Por Jacqueline Prado Valles*
No ano passado, o conselho federal da OAB determinou que 2016 seria o Ano da Mulher Advogada. Hoje, segundo o órgão, nós correspondemos a 48% do total de advogados registrados no país – um número muito maior do que o de dez anos atrás, por exemplo. A maioria, porém, não está no direito criminal, uma área da advocacia que ainda é predominantemente masculina.
O motivo é que ainda é comum associar a mulher às ideias do “sexo frágil” e a de não ter o “culhão” necessário para defender acusados de homicídios, latrocínios e até mesmo estupros, já que é isso que o advogado criminalista faz: defende aqueles que a sociedade muitas vezes considera como “indefensáveis”. Segundo a Constituição e o Código de Processo Penal, no entanto, todas as pessoas têm direito à ampla defesa, mesmo aqueles que tenham praticado crimes hediondos. É dever do advogado criminalista garantir que todos os direitos do réu sejam resguardados, e não necessariamente encontrar uma forma de inocentá-lo.
Por isso, muitos consideram o direito penal uma área perigosa demais para as mulheres, ou veem as delegacias e presídios como ambientes muito hostis. Outros acham que, por sermos mulheres, somos vistas com desconfiança por juízes e por réus, como se fôssemos menos capazes de fazer uma defesa adequada. Não nego que isso possa acontecer, mas o que eu presenciei nos 23 anos em que atuo na área não foram olhares de menosprezo, e sim de interesse.

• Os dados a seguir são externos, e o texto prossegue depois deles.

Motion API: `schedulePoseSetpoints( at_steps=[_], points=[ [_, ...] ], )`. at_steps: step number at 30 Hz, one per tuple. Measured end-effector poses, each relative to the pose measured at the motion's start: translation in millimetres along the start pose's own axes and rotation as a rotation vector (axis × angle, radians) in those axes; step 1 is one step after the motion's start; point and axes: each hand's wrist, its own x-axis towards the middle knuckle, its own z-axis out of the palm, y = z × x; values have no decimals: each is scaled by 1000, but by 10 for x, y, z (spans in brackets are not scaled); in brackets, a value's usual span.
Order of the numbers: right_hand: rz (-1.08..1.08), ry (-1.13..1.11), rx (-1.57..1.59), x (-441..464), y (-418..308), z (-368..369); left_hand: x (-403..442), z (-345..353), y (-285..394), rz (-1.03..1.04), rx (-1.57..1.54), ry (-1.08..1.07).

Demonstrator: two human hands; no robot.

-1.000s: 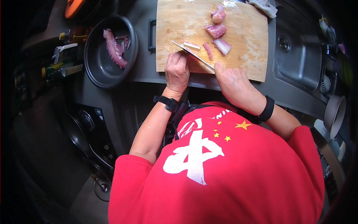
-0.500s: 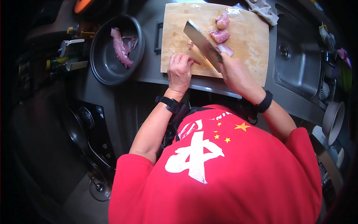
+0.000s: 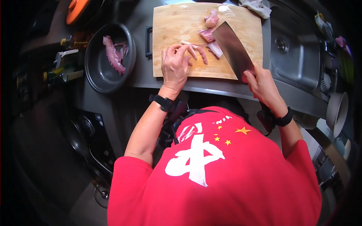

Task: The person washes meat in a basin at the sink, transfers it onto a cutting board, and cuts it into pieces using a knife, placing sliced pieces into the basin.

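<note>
My right hand [image 3: 264, 86] grips a cleaver [image 3: 234, 49] by its handle. The broad blade is tilted over the right part of the wooden cutting board [image 3: 245, 37]. At the board's left front, my left hand [image 3: 175, 66] has its fingers curled onto thin octopus strips [image 3: 192, 51], partly hidden under the fingertips. One more cut strip [image 3: 202, 55] lies just right of them. Thicker octopus chunks [image 3: 207, 35] form a line beside the blade, with a rounded piece [image 3: 212, 19] behind them.
Left of the board stands a dark basin [image 3: 90, 71] with an octopus tentacle [image 3: 113, 56] and smaller bits in it. A sink [image 3: 298, 64] is on the right, with a cloth [image 3: 256, 7] at the board's back right corner. Bottles [image 3: 77, 39] stand at far left.
The cleaver has lifted from beside the left hand and swung right with my right hand. More cut strips now show by my left fingers. The whole view has shifted slightly.
</note>
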Motion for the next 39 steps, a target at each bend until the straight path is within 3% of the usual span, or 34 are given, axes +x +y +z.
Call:
schedulePoseSetpoints(
  at_steps=[3, 10, 16, 18, 20, 28, 29, 31, 39],
  points=[
    [46, 7, -34, -148, 48, -61, 108, 49, 51, 186, 161, -45],
    [73, 35, 62, -272, 311, 7, 161, -96, -226, 40, 258, -222],
    [253, -62, 211, -240, 182, -25, 189, -319, -358, -52, 250, -5],
    [209, -62, 147, -221, 216, 5, 172, -245, -233, -23, 213, -20],
    [159, -46, 100, -197, 271, 55, 166, -168, -41, 233, 122, -118],
    [-104, -62, -87, -153, 287, 183, 65, -203, -87, 171, 157, -336],
    [-96, -97, -85, -163, 249, 193, 75, -176, -57, 170, 158, -336],
    [-108, -45, -120, -189, 216, 239, 89, -50, 53, 277, 92, -134],
    [-149, 104, -353, -273, -7, 258, 59, 234, 219, 376, 63, -165]
  ],
)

Afinal, vamos concordar que uma mulher representando um acusado de estupro é, no mínimo, bastante curioso. As pessoas se interessam pelo que nós temos a dizer em defesa do réu. “Algum bom argumento ela há de ter para defender esse tipo de criminoso”, devem pensar.
Até mesmo dentro dos presídios, o tratamento dado a mulheres é muito diferente do que se imagina. Com exceção das visitas, que frequentemente passam por revistas vexatórias, as mulheres, especialmente mães e advogadas, são muito mais respeitadas dentro da prisão do que fora dela. Se na rua muitas de nós têm de aguentar o assédio verbal e até mesmo físico, dentro da cadeia o preso olha para o chão enquanto você passa em sinal de respeito.
Nunca sofri qualquer tipo de maus tratos dentro de um presídio, ainda que em 1994, quando comecei minha carreira no direito penal, houvesse muito mais resistência do que há hoje. Essa ideia de que advogado criminalista tem que ser “durão” não combinava com a imagem que a sociedade fazia das mulheres.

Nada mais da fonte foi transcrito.